» **WHAT IS NEEDED**
Print the lines in the listing below that fall between the line with "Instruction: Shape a" and the line with "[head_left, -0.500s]", those two lines included, exactly as they stand and with nothing else.

────────────────

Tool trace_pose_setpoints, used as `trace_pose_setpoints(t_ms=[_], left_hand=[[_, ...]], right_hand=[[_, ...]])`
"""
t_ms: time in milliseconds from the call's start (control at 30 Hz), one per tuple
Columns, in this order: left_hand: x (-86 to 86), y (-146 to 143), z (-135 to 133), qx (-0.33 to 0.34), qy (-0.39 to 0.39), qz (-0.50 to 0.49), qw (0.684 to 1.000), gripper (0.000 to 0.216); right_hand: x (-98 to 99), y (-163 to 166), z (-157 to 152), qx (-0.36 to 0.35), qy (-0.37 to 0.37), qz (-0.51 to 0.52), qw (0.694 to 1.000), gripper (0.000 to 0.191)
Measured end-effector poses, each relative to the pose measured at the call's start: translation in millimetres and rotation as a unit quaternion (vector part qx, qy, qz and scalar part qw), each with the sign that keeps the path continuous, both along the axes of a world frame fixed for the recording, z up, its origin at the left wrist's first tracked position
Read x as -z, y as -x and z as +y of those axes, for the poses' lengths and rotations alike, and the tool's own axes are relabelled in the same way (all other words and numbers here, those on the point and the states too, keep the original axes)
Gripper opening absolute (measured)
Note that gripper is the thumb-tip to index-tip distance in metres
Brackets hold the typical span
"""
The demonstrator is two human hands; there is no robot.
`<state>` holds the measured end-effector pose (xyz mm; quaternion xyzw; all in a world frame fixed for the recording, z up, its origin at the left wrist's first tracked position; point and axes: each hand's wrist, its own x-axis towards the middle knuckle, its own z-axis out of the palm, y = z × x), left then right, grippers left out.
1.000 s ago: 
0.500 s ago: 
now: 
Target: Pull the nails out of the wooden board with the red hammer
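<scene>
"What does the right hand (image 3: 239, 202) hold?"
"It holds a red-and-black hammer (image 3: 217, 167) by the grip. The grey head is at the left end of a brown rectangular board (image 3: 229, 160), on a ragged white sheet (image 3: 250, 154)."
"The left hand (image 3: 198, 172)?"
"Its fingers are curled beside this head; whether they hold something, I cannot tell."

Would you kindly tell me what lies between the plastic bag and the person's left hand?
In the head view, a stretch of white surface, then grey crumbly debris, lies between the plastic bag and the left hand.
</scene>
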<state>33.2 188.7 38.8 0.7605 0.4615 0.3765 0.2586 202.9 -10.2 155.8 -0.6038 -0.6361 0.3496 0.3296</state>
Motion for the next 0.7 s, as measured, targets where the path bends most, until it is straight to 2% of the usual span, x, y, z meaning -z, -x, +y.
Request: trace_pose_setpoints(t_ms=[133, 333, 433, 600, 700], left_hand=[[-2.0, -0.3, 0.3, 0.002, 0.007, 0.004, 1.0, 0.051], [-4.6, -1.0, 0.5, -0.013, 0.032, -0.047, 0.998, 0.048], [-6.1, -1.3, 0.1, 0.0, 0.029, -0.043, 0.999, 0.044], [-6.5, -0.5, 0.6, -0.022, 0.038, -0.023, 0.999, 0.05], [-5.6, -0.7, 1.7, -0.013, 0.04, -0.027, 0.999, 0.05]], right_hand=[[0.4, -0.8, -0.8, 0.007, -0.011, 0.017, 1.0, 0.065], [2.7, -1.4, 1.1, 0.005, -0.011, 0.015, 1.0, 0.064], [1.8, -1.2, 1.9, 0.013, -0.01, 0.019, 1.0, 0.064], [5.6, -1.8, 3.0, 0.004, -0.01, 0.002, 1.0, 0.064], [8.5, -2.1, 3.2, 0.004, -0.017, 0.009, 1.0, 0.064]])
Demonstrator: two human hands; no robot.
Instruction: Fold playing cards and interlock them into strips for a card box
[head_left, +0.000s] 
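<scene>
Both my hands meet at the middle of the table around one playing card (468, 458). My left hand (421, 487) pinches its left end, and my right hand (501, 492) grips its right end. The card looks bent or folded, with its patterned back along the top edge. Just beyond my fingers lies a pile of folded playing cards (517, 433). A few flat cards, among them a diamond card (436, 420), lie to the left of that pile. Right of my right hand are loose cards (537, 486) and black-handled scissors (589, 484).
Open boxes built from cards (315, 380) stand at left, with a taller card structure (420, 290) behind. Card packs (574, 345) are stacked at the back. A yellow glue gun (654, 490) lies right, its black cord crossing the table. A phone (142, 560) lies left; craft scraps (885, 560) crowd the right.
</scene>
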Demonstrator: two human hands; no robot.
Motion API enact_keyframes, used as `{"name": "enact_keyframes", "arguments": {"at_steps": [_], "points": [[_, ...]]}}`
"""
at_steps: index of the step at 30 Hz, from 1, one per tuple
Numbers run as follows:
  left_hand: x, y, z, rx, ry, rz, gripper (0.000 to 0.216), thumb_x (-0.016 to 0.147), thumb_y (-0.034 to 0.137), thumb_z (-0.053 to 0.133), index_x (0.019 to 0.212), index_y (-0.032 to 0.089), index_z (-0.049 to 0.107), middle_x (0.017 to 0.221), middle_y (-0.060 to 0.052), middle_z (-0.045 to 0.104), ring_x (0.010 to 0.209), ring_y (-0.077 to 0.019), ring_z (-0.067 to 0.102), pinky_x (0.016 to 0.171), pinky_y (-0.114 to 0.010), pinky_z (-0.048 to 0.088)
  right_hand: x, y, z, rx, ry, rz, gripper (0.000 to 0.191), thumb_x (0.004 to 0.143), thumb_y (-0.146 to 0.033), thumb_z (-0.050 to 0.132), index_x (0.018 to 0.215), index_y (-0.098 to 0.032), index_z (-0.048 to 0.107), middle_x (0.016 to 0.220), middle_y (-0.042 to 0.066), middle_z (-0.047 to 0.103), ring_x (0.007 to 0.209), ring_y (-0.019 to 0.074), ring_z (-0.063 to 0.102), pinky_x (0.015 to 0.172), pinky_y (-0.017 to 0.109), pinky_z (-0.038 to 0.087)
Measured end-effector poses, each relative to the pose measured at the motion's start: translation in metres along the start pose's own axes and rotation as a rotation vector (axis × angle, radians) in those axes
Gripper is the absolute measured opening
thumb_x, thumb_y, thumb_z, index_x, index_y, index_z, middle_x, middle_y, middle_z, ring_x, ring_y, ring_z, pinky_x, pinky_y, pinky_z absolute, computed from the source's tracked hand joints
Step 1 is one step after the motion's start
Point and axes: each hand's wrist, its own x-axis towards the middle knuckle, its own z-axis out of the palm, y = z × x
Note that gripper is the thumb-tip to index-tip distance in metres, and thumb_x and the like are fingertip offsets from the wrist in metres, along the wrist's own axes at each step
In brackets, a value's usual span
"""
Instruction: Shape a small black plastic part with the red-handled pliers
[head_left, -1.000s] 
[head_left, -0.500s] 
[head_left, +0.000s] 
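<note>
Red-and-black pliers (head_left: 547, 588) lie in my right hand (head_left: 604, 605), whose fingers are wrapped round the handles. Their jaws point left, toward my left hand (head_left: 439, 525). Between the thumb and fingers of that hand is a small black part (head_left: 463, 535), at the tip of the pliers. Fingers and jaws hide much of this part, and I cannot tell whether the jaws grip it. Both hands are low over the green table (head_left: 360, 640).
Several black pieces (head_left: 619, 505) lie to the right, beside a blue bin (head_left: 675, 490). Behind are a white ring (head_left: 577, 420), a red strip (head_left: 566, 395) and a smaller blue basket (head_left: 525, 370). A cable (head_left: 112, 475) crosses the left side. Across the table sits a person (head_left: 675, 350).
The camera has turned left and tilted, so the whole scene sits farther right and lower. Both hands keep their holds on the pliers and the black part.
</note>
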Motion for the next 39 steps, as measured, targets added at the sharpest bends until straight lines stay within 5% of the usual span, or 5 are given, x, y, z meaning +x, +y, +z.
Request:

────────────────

» **EXERCISE ANSWER**
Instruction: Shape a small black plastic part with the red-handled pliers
[head_left, -1.000s] 
[head_left, -0.500s] 

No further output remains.